Sunday, March 31, 2024

Prior authorization

 As I’m sure you know, before you can get treatment or medication your doc may have to convince your insurance provider that you need it. Prior authorization gives your insurance company more power than your doctor. If your prior authorization is denied, you have three options: pay out of pocket (not realistic); give up (this happens 80% of the time); or the doctor can go to bat for you.

One doctor says that she must get approval 95 percent of the time. Another doctor notes that she has four full-time employees whose sole focus is on obtaining prior authorization for medications to treat Crohn’s disease and ulcerative colitis. A frustrated pediatrician says, “I end up talking to someone who’s not even a physician—people who couldn’t pronounce the names of the drugs I was trying to prescribe.” Another says that the insurance company was giving her a hard time getting approval for chemotherapy for a patient diagnosed with lymphoma. “I was so emotionally exhausted. And that was just one patient.” By one estimate, the U.S. spends about $35 billion a year on the administrative costs of prior authorization.

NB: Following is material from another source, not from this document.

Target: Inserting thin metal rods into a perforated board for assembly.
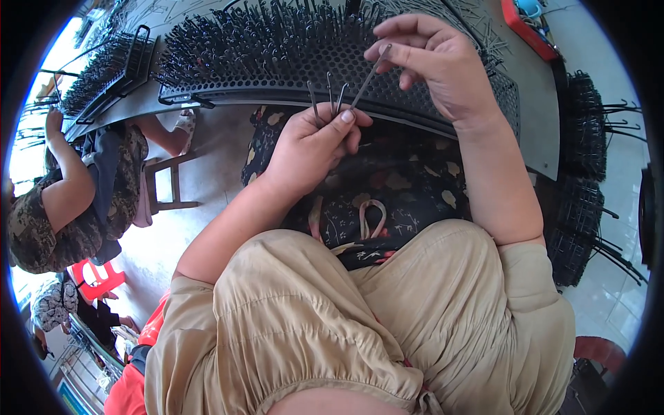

Decades ago, prior approval was used sparingly to make sure that treatments and long hospital stays were necessary. The idea was to save us money. Now, it’s devolved into a system where treatments are denied for no reason. Even everyday medications, such as test strips for blood sugar and ADHD meds, require insurance approval.

The way insurance companies profit is to deny care. If they deny or delay care, that’s money they get to keep. Prior approval only serves to enrich the insurance companies: Cigna made $5.2 billion in profit last year; Elevance made $6 billion; United Health care made $22 billion.

I have never been turned down by my insurance providers (Medicare plus a supplement). But I have no idea if my physician has had to suffer on my account.